Denial Prevention

Life of a claimDenial Prevention: Based on our experience working with physicians and healthcare organizations we understand that the revenue cycle success starts at the patient registration and continues throughout the claims cycle. Accuracy of patient demographics and financial information upfront results in reduced denials, fewer rejected claims, and fewer returned statements.

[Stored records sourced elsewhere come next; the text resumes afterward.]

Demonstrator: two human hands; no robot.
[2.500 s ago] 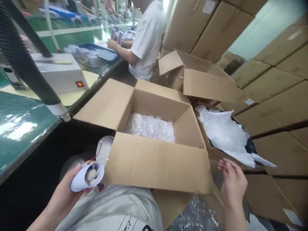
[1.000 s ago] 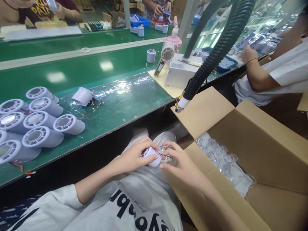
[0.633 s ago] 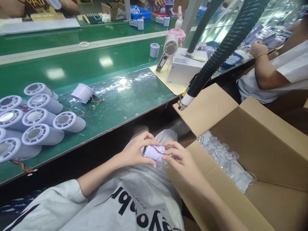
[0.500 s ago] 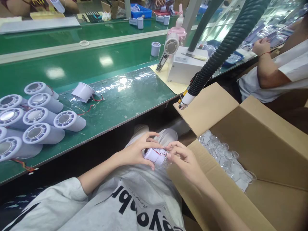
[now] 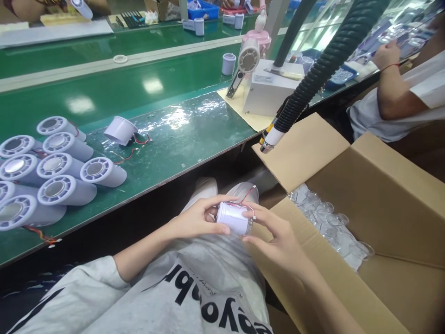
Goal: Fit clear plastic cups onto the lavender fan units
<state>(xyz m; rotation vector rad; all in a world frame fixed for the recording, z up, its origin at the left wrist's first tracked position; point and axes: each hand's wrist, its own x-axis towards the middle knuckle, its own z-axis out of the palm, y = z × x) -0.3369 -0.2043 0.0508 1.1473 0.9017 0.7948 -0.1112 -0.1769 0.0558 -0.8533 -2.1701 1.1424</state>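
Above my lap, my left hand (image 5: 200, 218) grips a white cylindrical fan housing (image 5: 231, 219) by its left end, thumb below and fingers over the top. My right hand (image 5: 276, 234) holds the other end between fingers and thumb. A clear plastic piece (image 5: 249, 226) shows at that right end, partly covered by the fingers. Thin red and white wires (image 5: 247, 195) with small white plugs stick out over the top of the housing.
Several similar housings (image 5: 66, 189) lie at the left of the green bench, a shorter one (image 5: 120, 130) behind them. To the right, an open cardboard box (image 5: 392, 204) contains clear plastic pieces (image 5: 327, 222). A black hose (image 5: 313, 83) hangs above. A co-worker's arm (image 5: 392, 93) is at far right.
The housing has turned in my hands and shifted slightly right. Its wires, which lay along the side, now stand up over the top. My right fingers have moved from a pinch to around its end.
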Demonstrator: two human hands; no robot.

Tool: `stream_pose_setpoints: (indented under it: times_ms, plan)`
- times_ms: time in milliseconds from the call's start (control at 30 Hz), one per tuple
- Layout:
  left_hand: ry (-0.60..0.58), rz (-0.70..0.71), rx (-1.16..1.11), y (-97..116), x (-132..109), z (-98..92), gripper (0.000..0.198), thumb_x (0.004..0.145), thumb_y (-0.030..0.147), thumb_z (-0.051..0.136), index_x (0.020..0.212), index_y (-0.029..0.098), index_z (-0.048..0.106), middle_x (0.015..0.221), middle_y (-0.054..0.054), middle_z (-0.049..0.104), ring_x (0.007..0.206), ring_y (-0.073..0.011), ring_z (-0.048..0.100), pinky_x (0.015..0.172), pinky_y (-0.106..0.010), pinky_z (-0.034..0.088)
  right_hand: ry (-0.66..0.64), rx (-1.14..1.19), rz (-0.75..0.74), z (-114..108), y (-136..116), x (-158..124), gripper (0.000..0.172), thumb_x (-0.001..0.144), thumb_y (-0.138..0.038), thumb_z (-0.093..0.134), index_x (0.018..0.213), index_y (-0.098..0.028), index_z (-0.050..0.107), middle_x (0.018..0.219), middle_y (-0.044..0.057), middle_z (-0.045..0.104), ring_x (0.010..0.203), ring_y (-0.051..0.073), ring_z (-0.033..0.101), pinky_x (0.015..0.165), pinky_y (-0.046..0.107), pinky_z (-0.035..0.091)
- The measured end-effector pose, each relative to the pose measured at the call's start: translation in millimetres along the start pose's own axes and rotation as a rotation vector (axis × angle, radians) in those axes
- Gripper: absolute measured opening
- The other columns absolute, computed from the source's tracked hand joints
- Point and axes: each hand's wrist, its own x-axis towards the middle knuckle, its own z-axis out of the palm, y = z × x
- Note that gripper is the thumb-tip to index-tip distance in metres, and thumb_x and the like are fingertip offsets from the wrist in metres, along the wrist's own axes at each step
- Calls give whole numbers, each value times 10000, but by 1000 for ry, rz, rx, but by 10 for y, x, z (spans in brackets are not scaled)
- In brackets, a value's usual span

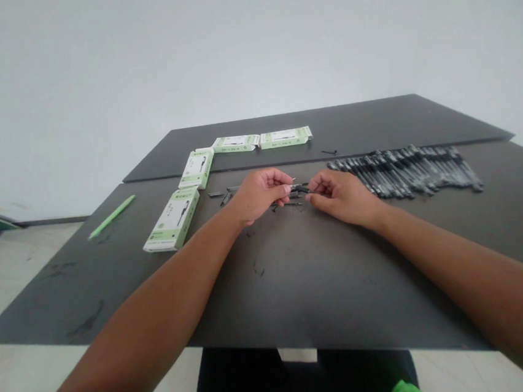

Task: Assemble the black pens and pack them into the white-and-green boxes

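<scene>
Both hands busy | left hand, right hand: fingers pinching one slim black plastic pen part from either end | tip: keep it straight, grip near the middle.

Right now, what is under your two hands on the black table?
A few loose thin black pieces lie on the black table below the left hand and right hand, both pinching a small black pen part. Anything beneath the palms is covered.

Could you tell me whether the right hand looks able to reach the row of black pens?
Probably yes: the row of black pens lies close beside the right hand on the table, with nothing between. It does, though, pinch a small black piece together with the left hand.
</scene>
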Motion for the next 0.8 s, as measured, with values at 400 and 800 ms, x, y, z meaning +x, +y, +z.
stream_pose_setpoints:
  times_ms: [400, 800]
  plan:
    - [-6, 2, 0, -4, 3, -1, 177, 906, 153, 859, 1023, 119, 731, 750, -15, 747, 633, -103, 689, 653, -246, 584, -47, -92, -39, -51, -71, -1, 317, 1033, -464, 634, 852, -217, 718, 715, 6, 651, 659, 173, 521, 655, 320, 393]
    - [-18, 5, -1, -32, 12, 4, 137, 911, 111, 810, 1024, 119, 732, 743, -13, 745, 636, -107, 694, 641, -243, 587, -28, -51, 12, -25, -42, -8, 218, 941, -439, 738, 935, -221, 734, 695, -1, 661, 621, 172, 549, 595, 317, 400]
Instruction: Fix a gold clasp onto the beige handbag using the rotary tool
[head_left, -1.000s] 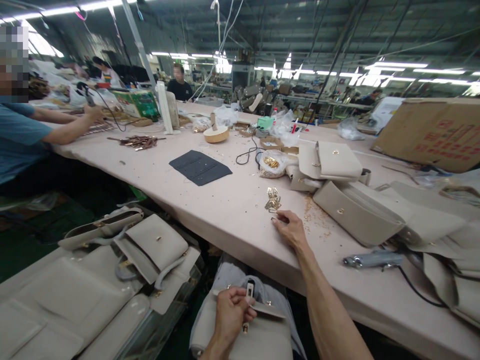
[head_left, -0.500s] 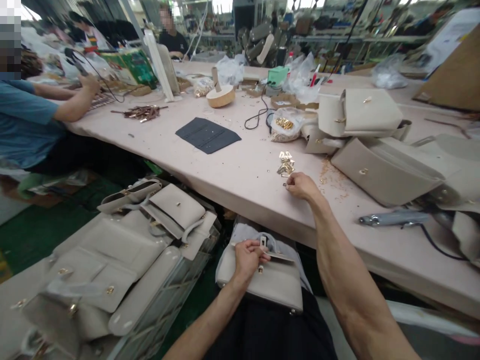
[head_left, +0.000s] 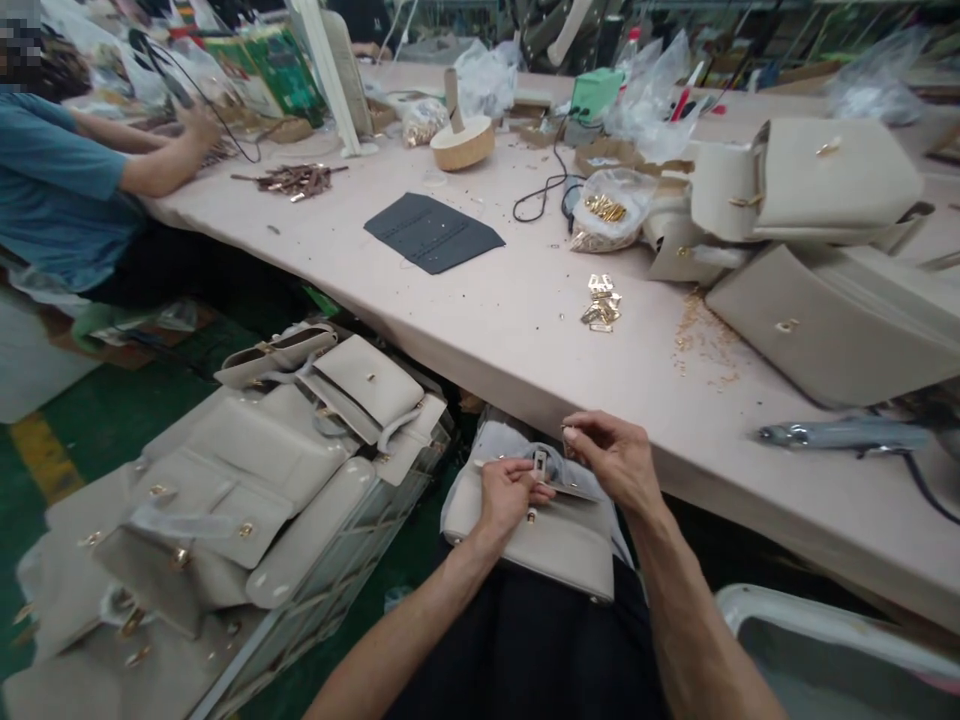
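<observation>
A beige handbag (head_left: pixel 559 548) lies across my lap, its flap lifted at the front edge. My left hand (head_left: pixel 510 492) is closed on that flap, beside a metal clasp plate (head_left: pixel 540 463) set in it. Below, a small gold turn lock (head_left: pixel 532 516) shows on the bag's front. My right hand (head_left: pixel 613 458) is raised just right of the flap, thumb and finger pinching a small metal piece (head_left: pixel 567 428), too small to make out fully. On the table beyond lies a little heap of gold metal plates (head_left: pixel 601 304).
Beige handbags are piled in a crate (head_left: pixel 360 560) at left and on the table (head_left: pixel 480 330) at right. A grey power screwdriver (head_left: pixel 840 434) lies near the right edge. A bag of gold parts (head_left: pixel 611 210) and dark sheet (head_left: pixel 435 233) lie farther back. A co-worker (head_left: pixel 67 190) sits left.
My right hand has come back from the heap of metal plates to the handbag, with a small metal piece pinched in it. My left hand stays on the flap. The view has tipped downward.
</observation>
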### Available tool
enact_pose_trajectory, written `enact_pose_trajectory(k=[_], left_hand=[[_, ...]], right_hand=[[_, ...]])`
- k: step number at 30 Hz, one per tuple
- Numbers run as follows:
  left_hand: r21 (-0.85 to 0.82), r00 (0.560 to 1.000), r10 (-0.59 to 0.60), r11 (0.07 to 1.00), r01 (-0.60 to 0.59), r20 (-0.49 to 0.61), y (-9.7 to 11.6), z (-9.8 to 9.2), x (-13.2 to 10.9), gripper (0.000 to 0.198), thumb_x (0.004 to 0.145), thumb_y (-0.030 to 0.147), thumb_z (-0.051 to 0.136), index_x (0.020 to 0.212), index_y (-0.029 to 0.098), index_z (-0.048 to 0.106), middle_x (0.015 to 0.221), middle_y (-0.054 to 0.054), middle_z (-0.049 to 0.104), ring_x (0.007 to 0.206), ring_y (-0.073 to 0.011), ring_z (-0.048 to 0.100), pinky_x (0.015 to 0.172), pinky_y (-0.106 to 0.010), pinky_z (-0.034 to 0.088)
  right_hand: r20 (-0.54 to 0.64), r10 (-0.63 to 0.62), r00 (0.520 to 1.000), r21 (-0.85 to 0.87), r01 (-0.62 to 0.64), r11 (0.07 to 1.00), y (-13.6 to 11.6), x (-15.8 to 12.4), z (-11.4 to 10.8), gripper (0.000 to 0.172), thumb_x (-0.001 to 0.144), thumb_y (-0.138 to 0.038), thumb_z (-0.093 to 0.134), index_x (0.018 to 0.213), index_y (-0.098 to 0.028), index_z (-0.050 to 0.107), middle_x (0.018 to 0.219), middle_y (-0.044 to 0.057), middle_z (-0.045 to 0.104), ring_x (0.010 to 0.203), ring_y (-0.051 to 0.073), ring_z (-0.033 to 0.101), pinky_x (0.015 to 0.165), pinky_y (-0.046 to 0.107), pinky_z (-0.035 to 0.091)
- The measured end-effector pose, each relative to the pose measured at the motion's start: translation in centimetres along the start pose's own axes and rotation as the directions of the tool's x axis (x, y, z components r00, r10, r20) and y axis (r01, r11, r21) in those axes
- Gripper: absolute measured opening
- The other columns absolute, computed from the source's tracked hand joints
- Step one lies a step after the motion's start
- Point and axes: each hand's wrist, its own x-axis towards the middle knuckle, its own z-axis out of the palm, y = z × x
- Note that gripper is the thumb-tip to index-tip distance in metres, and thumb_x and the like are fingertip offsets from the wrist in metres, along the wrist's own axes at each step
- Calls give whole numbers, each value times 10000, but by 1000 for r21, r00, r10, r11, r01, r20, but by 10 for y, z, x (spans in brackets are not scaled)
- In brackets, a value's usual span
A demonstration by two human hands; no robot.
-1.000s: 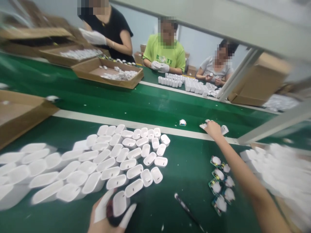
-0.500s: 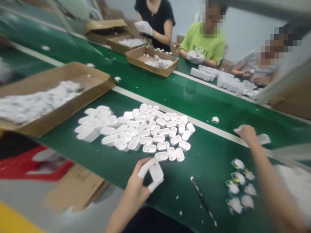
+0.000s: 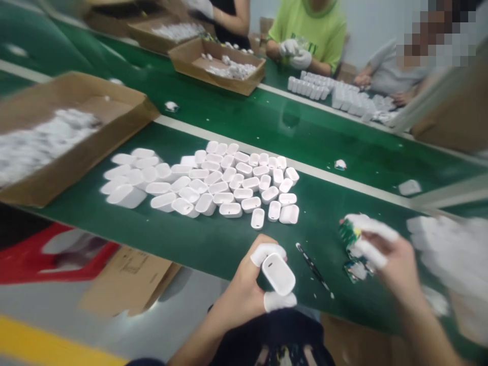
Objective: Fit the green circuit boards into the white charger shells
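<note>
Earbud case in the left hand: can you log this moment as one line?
Left hand: white earbud case | Right hand: green circuit board | Beside: black tweezers, pile of white cases on green belt

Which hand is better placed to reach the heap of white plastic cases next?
Probably the left hand: it sits below the heap, though holding a white case; the right hand is farther off, gripping a green circuit board.
</note>
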Motion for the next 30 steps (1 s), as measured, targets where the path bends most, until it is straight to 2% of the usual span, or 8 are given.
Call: enact_pose_trajectory(k=[2, 5, 9, 13, 19, 24, 27, 30], left_hand=[[-46, 991, -96, 994, 100, 98, 3, 10, 0, 427, 707, 478, 938, 870, 196, 662, 840, -10, 664, 667, -150, 637, 601, -242, 511], [-2, 960, -190, 981, 195, 204, 6, 24, -5, 325, 700, 338, 929, 876, 193, 699, 824, -17, 750, 666, -165, 691, 622, -249, 539], [-47, 967, -210, 975, 218, 145, 4, 48, -21, 341, 799, 251, 841, 1121, 202, 738, 1065, -74, 835, 947, -250, 800, 864, -328, 634], [-65, 949, -147, 983, 171, 279, 1, 69, -40, 410, 911, 317, 766, 1295, 198, 684, 1143, -108, 807, 1024, -270, 789, 991, -406, 635], [2, 995, 98, 995, -98, 27, -4, 62, -46, 443, 924, 252, 770, 1342, 243, 622, 1145, -83, 747, 952, -214, 769, 855, -329, 650], [22, 944, 319, 946, -322, 89, -1, 52, -33, 549, 898, 231, 824, 1409, 261, 623, 1204, -114, 765, 1071, -255, 721, 931, -407, 614], [-14, 936, 332, 943, -333, 118, 3, 53, -33, 550, 922, 213, 792, 1438, 270, 611, 1190, -120, 770, 1046, -259, 718, 904, -414, 611], [-15, 963, 235, 972, -235, 130, 4, 54, -38, 539, 948, 206, 753, 1454, 280, 585, 1252, -120, 739, 1087, -255, 719, 950, -412, 610]], right_hand=[[11, -75, 997, 147, 72, 986, -20, -46, 16, 193, 826, -286, 903, 1007, -297, 837, 1076, 80, 849, 936, 289, 829, 809, 423, 706], [-105, -108, 989, 259, 132, 957, -33, -90, 42, 259, 863, -233, 873, 1103, -311, 816, 1095, 84, 844, 1016, 302, 820, 847, 443, 709], [-306, -55, 951, 370, 172, 913, -31, -118, 78, 266, 911, -280, 829, 1167, -321, 771, 1132, 83, 827, 1038, 302, 812, 843, 449, 704], [-409, -41, 912, 338, 193, 921, -36, -129, 101, 221, 943, -287, 785, 1161, -318, 762, 1108, 76, 818, 1034, 288, 808, 815, 423, 693], [-369, 63, 927, 297, 53, 953, -41, -126, 82, 123, 960, -331, 750, 1065, -275, 782, 1014, 78, 822, 959, 278, 807, 833, 404, 671], [-290, 78, 954, 184, -25, 983, -43, -125, 75, 152, 1017, -318, 669, 952, -278, 800, 941, 34, 832, 849, 229, 802, 736, 314, 649], [-293, 23, 956, 203, 38, 978, -46, -130, 75, 125, 994, -379, 722, 1049, -304, 805, 1033, 46, 824, 948, 244, 798, 801, 338, 656], [-185, 25, 982, 294, 31, 955, -46, -133, 71, 314, 890, -346, 854, 1196, -332, 787, 1179, 56, 794, 1056, 253, 786, 847, 334, 668]])
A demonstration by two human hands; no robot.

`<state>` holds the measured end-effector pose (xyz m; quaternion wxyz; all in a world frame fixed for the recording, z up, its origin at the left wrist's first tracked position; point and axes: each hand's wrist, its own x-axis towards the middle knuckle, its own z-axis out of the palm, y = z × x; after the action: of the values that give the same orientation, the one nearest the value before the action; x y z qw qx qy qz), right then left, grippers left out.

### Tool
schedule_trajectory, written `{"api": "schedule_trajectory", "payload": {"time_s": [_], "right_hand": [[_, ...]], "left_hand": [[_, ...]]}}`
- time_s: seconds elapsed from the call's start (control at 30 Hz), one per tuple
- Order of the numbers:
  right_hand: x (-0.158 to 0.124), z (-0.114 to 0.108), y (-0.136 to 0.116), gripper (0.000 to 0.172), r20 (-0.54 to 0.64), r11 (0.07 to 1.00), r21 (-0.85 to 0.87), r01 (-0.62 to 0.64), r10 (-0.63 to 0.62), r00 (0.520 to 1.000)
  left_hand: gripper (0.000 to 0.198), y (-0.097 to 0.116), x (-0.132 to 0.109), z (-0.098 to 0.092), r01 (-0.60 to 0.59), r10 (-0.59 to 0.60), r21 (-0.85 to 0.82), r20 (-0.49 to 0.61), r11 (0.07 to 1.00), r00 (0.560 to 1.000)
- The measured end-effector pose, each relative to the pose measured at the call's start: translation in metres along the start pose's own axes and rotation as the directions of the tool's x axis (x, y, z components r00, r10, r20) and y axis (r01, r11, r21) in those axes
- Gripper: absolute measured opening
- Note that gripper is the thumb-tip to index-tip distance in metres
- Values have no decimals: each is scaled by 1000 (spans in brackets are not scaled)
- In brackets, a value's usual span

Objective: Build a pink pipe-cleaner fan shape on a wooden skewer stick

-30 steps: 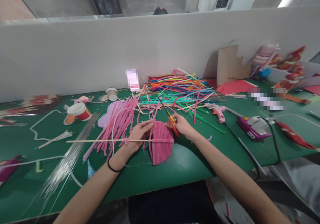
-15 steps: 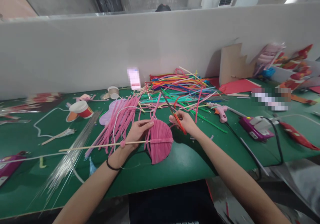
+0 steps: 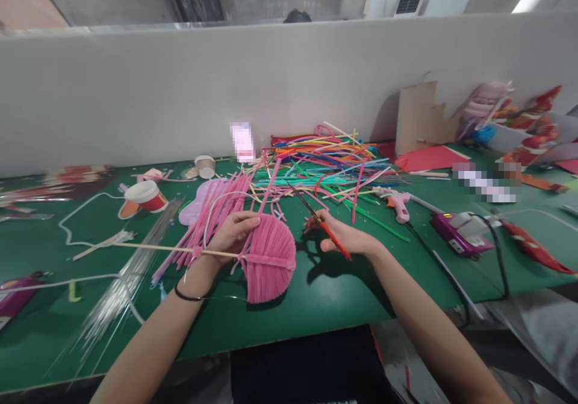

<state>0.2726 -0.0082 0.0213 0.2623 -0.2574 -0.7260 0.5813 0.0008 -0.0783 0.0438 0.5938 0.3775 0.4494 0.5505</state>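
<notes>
My left hand (image 3: pixel 235 230) is closed on a round pink fan (image 3: pixel 271 256) made of pipe cleaners laid side by side, pinching its upper left edge. A thin wooden stick (image 3: pixel 171 248) runs left from the fan, with a small pink pipe-cleaner knot (image 3: pixel 197 251) around it. Loose pink strands stick out at the fan's left edge. My right hand (image 3: pixel 345 234) holds a pair of scissors (image 3: pixel 332 235) with orange-red handles, blades pointing up and left. The scissors are apart from the fan. Some of the right fingers are hidden behind the handles.
Pink pipe cleaners (image 3: pixel 214 211) lie left of the fan, over a lilac pad. Multicoloured pipe cleaners (image 3: pixel 325 151) are heaped behind. A pink glue gun (image 3: pixel 400 206) and purple power strip (image 3: pixel 463 235) sit right. A paper cup (image 3: pixel 153 197) and clear rods (image 3: pixel 130 277) lie left.
My left hand has carried the fan and stick to the left. My right hand has turned and moved slightly right, so the gap between the scissors and the fan is wider.
</notes>
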Motion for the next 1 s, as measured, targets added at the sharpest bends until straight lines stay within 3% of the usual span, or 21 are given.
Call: {"api": "schedule_trajectory", "payload": {"time_s": [0.17, 0.47, 0.73, 1.0], "right_hand": [[4, 1, 2, 44, -105, 990, -139, -2, -13, 994], [4, 6, -5, 37, -12, 971, -240, -13, 11, 1000], [3, 1, -5, 42, -25, 959, -279, -46, 41, 999], [6, 10, -10, 43, 32, 941, -336, -41, 55, 998]], "left_hand": [[11, -3, 0, -5, 10, -10, 14, -4, 1000, 1000], [16, -14, -5, 15, 96, -95, -14, 84, 995, 992], [21, -6, -4, 5, -38, 40, -101, 16, 994, 999], [20, -21, -7, 23, 118, -110, -63, 124, 991, 986]]}}
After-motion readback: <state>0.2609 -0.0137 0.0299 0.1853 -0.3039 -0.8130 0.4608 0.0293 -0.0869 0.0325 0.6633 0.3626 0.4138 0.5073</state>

Claim cleanliness is the key component that stops the denial from origination, and it is impacted by the following parameters:

  • Patient registration data quality
  • Prior-authorizations
  • Non-covered services and medical necessity management
  • Eligibility and benefits coverage
  • Clinical documentation quality
  • Coding
  • Claim editing
  • Payer rules & mandates

The ebix, Inc. team supports your healthcare organization with denial prevention capabilities and best practices. We assist you in identifying root causes for errors in the front end of your revenue cycle, which therefore improves the downstream process. In addition, we help in checking the medical necessity requirements and the creation of necessary ABNs, resulting in reduced denials and faster payments.

claim works

Experienced Billing Services gets you more with Denial Prevention 

It is essential to realize that the key to successful Revenue Cycle Management is understanding all your practice’s revenue sources. Hence, our team will help improve profitability by monitoring, measuring, and managing all aspects of your revenue cycle.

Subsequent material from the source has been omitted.